▸ **Exercise requirements**
Nothing below is to be printed except the lines between the line holding "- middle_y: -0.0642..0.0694" and the line holding "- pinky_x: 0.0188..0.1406", inclusive, each exactly as it appears.

[Source records]

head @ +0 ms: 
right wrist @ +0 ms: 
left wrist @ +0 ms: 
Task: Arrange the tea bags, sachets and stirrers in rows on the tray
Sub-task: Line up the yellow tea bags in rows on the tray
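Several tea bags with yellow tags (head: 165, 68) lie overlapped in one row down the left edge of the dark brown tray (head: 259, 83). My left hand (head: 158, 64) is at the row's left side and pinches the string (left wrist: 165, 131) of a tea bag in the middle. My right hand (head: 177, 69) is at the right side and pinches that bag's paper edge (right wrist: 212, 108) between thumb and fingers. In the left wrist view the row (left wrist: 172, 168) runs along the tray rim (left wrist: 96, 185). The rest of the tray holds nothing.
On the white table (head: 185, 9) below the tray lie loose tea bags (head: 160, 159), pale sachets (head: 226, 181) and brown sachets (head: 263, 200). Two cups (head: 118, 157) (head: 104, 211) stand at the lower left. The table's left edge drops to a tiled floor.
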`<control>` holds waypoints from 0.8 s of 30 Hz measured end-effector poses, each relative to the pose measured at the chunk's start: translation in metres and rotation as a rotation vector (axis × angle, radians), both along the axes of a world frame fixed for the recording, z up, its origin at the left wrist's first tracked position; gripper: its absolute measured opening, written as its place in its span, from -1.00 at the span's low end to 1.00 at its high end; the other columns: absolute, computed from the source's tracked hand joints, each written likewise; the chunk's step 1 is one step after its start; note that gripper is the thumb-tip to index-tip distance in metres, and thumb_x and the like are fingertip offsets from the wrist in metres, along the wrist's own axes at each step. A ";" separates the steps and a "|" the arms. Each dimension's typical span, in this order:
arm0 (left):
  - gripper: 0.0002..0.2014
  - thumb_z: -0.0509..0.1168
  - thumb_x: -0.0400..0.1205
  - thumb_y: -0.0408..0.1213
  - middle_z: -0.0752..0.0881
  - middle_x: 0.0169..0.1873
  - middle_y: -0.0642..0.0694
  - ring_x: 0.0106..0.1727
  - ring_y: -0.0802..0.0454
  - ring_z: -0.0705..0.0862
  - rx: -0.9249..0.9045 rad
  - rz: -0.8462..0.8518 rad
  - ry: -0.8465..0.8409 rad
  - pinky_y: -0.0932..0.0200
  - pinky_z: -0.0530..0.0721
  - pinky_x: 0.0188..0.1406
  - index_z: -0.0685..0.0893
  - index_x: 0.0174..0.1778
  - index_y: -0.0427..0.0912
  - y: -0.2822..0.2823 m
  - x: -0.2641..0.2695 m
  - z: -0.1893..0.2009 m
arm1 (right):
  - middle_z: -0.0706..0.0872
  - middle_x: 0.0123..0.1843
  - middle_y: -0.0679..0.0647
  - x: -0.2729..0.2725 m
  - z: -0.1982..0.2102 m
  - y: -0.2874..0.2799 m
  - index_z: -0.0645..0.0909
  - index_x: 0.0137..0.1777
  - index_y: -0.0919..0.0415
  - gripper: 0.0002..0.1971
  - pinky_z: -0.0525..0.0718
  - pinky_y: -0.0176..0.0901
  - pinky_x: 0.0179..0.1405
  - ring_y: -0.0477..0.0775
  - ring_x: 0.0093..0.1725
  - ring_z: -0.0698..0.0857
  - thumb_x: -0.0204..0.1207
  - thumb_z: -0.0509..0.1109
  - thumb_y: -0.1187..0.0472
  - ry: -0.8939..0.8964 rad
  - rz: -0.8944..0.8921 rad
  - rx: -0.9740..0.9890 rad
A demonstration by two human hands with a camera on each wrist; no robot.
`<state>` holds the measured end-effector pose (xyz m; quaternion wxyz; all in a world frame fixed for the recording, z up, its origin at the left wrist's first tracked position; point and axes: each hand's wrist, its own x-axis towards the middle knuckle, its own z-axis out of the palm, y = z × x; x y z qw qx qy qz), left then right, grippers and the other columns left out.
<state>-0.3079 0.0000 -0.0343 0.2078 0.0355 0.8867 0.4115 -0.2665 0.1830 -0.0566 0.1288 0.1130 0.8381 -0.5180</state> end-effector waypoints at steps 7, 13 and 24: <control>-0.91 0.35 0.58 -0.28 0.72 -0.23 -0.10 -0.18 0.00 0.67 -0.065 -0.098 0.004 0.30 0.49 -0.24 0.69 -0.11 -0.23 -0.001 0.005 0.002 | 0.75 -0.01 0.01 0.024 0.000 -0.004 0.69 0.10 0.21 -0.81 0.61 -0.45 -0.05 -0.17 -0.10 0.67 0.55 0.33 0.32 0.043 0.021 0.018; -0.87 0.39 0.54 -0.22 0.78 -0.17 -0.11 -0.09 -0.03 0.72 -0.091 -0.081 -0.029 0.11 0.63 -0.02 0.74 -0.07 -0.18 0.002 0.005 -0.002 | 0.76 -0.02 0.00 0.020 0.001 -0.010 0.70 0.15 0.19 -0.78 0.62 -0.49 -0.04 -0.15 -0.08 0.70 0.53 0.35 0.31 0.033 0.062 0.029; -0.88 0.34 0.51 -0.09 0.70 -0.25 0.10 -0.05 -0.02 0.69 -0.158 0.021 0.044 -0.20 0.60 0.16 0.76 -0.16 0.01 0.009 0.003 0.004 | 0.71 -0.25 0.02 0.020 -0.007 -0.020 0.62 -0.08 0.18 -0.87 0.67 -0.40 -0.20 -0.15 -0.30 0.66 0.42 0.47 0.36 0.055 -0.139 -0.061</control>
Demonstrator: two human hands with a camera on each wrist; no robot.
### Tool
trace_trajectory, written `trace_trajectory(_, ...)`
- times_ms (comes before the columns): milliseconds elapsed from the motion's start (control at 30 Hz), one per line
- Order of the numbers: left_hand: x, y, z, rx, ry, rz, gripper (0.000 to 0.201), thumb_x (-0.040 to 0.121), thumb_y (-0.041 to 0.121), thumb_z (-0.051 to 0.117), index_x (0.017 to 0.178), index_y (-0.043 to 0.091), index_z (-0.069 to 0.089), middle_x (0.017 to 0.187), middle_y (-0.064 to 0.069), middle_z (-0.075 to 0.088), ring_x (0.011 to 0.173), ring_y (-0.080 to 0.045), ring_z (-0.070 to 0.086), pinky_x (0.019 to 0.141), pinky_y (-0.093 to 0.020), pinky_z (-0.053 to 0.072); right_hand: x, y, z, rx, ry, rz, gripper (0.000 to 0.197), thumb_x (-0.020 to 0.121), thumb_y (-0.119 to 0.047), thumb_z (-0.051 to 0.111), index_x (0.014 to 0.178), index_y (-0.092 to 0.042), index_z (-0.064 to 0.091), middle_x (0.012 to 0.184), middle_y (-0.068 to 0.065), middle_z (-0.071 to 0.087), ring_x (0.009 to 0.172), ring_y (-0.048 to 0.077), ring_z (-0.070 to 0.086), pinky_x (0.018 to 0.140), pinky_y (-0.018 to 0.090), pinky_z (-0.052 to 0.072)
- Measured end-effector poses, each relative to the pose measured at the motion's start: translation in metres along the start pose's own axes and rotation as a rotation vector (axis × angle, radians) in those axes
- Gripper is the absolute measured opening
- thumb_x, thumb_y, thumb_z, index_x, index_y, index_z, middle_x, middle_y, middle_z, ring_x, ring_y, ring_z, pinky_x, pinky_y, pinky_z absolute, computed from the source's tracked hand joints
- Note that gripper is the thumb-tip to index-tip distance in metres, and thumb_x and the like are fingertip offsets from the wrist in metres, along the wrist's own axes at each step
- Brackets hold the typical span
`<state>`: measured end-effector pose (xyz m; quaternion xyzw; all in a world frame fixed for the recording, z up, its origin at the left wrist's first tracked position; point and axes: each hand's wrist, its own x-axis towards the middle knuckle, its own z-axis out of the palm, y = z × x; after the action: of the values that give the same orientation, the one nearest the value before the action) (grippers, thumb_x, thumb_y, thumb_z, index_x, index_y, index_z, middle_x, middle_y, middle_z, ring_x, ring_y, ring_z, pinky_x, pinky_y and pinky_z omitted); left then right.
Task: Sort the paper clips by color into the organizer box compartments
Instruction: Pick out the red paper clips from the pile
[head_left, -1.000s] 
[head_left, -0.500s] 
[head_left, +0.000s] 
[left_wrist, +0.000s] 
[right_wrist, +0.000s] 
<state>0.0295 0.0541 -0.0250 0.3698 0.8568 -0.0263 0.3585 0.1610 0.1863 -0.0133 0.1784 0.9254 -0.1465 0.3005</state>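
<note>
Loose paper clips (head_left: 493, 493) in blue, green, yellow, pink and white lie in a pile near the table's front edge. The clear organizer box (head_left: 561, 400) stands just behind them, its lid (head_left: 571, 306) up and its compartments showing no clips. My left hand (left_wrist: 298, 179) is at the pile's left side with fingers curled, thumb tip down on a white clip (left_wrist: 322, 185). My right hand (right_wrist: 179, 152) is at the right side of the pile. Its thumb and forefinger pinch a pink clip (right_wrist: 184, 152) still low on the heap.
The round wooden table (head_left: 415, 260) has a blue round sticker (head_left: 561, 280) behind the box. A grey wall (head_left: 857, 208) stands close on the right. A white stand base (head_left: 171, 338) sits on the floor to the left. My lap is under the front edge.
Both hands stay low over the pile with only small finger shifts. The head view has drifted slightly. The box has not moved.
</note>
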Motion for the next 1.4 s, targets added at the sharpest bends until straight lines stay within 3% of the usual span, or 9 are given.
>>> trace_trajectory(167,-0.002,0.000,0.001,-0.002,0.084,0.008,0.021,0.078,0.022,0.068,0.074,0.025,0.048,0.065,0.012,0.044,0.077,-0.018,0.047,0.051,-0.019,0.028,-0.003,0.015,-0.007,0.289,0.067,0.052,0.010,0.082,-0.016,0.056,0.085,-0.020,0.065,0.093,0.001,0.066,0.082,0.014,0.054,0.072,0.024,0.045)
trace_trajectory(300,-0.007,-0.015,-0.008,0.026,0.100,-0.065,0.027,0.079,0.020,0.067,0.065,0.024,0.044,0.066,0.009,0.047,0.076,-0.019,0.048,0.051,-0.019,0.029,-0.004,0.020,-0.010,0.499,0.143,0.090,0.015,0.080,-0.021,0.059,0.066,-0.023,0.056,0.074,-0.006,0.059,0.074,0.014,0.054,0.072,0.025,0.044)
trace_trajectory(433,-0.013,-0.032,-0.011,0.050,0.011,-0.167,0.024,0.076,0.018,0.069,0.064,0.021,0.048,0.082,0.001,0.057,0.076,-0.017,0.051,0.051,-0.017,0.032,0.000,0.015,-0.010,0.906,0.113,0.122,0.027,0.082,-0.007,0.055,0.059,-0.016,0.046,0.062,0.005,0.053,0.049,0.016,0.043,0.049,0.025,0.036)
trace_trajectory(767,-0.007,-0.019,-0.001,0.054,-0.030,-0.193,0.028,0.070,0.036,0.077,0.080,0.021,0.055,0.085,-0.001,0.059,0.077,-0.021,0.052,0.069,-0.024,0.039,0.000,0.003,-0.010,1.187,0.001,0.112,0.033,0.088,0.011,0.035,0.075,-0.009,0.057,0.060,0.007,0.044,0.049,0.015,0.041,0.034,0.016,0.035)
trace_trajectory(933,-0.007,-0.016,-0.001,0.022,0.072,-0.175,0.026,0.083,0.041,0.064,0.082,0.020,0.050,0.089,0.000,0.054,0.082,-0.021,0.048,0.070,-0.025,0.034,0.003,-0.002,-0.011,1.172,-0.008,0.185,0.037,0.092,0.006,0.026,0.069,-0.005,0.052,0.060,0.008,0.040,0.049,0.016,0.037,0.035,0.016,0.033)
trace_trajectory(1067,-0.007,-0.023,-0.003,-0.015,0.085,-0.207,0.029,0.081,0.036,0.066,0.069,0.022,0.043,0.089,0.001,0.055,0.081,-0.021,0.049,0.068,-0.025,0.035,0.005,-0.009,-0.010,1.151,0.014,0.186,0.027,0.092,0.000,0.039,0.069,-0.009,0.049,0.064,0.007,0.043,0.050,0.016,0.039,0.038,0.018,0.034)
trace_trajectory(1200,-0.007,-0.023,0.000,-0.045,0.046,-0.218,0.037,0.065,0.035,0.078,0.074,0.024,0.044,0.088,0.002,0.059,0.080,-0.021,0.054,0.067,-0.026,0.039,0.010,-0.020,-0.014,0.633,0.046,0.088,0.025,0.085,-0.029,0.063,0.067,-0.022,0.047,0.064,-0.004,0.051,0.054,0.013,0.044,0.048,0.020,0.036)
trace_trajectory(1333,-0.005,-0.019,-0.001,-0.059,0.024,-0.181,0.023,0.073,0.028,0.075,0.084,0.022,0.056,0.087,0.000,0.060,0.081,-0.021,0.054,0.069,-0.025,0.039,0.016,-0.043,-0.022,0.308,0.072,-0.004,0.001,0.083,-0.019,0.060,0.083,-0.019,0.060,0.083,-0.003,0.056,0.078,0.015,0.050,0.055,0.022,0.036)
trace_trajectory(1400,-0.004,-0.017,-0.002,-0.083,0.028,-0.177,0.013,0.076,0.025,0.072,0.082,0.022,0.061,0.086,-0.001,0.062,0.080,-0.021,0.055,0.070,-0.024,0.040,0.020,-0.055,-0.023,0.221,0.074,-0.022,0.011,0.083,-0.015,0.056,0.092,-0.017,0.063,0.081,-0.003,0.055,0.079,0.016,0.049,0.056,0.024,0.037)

▸ **Problem solution**
  - middle_y: -0.0642..0.0694
  - ring_x: 0.0106..0.1727
  - ring_y: -0.0802..0.0454
  - ring_z: -0.0705..0.0862
  - rx: -0.9249..0.9045 rad
  - rz: -0.8462..0.8518 rad
  - ry: -0.8465..0.8409 rad
  - pinky_y: -0.0932..0.0200
  - pinky_z: -0.0530..0.0721
  - pinky_x: 0.0188..0.1406

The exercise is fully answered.